One of the biggest concerns for NFL teams is the lack of ‘game ready’ players if someone gets injured. That’s why for a developmental league to truly work, the schedule has to coincide with the NFL schedule. Games would be played on Wednesday nights during the week, which allows the NFL to have content on Wednesday, Thursday, Sunday & Monday. The Players are getting valuable game experience and most importantly game tape post-college football. Also, it allows the teams to have players at their disposal that are in game shape, that’s familiar with the system, if they need to call up a player for a game on short notice. The regular season would be 10-games, no bye week, an 8-team playoff (8-division winners) with a title game.
According to the website Spotrac.com, the base salary for an NFL player with 0 years of experience is $465,000. Obviously, that number won’t work for a developmental squad. The base salary for a developmental squad player would be $200,000. Multiplied by 53 players on the roster for a total player salary of $10.6 million dollars. Through collective bargaining, that money has to be included/allocated in the total salary cap, which continues to rise every year.

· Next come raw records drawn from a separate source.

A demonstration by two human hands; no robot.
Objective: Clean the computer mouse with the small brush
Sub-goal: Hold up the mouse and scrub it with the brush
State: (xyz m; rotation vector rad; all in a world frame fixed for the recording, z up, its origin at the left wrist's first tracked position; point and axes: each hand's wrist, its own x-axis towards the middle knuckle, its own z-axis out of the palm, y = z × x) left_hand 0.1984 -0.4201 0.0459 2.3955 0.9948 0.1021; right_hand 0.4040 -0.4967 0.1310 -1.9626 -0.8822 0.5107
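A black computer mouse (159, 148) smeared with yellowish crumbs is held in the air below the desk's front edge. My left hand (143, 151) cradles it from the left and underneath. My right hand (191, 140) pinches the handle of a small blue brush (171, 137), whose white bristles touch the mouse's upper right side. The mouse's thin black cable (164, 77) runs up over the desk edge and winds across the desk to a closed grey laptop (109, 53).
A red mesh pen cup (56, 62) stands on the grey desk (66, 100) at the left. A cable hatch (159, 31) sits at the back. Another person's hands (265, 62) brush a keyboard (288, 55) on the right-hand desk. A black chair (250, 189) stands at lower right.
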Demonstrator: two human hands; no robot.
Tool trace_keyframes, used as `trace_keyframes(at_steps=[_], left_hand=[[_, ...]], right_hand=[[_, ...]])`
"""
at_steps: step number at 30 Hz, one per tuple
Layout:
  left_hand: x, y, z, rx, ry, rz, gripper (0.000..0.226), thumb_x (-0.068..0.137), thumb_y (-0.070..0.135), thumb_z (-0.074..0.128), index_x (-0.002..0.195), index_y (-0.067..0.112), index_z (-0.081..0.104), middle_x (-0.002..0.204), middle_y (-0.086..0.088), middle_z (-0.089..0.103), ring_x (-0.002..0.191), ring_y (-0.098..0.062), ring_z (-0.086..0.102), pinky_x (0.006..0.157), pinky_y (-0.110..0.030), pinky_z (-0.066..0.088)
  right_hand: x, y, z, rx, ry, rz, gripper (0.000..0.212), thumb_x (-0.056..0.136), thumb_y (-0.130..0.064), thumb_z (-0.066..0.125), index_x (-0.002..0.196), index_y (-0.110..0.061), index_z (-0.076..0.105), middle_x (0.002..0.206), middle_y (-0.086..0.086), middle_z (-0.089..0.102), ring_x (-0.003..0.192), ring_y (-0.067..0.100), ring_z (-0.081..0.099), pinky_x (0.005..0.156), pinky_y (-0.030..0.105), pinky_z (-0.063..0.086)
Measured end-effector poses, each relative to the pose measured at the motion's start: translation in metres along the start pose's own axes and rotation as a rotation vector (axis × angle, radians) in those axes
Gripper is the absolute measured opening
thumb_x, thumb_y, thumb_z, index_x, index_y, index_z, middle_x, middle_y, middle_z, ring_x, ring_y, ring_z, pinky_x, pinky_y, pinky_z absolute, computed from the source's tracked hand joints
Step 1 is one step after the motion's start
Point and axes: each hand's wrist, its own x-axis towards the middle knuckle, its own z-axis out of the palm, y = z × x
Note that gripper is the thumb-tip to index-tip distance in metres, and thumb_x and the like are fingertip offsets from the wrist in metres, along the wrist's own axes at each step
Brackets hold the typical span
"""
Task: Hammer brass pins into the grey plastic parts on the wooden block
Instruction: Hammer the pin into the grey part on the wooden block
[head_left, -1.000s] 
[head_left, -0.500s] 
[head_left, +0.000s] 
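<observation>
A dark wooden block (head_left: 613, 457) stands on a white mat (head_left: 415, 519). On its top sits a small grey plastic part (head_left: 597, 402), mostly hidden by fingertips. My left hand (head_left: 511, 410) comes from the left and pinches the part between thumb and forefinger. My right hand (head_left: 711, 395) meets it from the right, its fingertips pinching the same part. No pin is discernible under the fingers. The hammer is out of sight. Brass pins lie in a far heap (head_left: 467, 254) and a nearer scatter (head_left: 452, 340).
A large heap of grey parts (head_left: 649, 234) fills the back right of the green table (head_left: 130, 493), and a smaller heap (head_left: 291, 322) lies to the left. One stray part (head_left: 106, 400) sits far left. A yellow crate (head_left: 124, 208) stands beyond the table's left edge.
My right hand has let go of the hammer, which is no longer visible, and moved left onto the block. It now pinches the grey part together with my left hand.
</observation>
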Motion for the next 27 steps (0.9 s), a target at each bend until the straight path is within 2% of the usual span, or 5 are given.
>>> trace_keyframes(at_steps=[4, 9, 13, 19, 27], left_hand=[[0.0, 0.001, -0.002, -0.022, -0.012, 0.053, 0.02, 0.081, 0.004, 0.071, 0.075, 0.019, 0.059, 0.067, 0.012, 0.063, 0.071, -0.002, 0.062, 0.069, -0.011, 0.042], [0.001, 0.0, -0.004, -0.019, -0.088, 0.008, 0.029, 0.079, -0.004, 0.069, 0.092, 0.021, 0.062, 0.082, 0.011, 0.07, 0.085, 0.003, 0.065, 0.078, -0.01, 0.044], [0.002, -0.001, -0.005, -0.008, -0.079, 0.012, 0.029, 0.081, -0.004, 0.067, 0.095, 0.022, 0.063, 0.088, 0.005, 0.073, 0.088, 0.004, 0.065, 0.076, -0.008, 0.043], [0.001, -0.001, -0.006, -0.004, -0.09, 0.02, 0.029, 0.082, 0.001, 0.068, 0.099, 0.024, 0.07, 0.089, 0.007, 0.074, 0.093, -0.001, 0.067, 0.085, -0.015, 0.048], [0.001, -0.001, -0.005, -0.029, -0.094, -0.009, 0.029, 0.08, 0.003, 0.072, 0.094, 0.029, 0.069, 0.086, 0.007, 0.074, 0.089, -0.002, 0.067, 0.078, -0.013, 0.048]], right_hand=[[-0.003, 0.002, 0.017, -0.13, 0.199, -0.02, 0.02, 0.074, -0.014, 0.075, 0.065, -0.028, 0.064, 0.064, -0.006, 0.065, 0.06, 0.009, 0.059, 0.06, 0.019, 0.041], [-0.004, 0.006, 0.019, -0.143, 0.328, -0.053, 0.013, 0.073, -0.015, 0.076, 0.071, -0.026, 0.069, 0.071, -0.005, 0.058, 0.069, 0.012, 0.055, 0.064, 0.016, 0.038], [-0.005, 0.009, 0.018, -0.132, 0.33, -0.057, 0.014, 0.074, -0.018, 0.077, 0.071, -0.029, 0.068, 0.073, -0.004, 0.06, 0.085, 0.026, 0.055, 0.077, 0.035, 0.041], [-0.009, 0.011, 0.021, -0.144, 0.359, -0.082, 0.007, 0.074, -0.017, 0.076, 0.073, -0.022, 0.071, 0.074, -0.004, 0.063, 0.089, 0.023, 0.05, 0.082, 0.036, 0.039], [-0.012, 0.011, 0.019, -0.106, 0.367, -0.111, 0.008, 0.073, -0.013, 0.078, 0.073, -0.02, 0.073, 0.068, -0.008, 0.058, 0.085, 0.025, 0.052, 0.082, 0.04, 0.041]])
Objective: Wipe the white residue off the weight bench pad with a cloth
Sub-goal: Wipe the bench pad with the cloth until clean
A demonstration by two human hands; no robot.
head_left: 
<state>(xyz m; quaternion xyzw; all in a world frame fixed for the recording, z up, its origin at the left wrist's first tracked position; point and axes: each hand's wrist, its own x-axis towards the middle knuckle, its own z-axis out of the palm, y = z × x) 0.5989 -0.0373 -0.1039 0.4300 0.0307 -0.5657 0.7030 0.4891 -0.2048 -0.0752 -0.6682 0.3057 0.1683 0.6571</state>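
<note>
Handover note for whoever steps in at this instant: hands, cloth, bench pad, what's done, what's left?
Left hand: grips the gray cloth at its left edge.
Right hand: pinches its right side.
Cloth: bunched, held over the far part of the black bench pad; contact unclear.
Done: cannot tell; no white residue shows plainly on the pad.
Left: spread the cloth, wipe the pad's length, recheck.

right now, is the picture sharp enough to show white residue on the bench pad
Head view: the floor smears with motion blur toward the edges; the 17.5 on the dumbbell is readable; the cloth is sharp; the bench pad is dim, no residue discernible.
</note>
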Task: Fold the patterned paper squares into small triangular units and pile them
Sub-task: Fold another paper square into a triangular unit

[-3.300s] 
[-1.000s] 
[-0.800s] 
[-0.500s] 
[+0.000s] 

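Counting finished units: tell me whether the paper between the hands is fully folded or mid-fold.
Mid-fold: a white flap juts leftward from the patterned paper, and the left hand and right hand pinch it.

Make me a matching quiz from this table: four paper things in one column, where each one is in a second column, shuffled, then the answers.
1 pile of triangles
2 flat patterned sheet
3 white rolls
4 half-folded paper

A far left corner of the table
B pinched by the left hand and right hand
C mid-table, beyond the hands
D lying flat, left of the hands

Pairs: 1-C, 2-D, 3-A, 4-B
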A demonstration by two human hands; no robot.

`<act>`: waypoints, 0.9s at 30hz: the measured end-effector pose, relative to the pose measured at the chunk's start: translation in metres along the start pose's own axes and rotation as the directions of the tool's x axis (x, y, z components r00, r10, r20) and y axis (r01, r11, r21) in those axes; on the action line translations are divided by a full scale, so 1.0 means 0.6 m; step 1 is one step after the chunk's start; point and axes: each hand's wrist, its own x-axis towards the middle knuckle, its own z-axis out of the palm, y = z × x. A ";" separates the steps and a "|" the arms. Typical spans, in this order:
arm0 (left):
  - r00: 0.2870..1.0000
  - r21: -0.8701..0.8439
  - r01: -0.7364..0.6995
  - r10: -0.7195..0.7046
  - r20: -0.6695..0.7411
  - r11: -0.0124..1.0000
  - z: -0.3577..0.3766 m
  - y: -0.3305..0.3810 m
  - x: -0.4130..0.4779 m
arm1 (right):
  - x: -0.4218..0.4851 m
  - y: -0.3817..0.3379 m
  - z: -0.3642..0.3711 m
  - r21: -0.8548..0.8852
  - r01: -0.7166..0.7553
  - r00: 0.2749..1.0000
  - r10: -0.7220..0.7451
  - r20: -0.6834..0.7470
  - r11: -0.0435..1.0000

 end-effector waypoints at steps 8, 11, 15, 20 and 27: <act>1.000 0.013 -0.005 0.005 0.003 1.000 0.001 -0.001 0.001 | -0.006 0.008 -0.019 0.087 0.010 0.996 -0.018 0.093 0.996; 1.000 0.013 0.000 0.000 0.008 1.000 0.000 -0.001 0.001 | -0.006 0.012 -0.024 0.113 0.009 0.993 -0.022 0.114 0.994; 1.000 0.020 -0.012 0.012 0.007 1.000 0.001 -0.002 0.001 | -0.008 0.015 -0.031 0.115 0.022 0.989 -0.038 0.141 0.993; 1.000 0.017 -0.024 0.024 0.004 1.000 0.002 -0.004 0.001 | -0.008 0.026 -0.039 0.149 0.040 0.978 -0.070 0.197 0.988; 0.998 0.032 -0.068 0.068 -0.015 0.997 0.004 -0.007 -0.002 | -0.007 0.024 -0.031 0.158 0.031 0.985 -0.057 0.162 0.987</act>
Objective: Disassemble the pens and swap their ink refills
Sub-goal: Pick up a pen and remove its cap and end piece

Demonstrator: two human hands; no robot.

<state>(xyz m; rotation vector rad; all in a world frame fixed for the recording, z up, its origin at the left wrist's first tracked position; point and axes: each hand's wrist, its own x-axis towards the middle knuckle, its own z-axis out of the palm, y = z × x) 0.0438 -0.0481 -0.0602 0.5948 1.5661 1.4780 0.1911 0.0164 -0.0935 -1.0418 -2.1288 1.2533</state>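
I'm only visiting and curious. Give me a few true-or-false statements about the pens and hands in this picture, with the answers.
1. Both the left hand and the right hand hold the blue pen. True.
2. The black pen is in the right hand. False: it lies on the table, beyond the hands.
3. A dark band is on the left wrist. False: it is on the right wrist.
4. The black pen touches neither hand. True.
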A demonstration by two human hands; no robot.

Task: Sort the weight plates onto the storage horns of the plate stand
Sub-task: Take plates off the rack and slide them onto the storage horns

With the people having multiple ways of viewing content these days, a fully funded NFL Developmental League backed by the NFL, has a chance to be creative in delivering the content to consumers. The opportunity to offer these games only on Facebook Live, Amazon, Twitter, Yahoo, YouTube, Apple TV, in addition to NFL Network, gives the league a chance to thrive. The NFL has a unique opportunity to take full advantage of the digital, mobile-age consumer with this move.
As far as the fan experience is concerned, expectations for ticket sales and attendance should be that of a minor league baseball team. The goal and expectation should be around 3,500-10,000 per game, with 10,000 being the max. Think small to grow big should be the philosophy for the league with this project. It also should offer a much more affordable choice for a family to attend a game. The most important thing is the development of players and coaches, and if you can break even or make a tiny profit in the process, it should be considered a bonus.
This is just a fun exercise to create more opportunities for players, coaches, scouts and personnel people in the game of professional football. I’m pretty sure there’s a couple of things that I may have missed or left out. That’s why I want to keep this conversation going. Let’s build this thing together.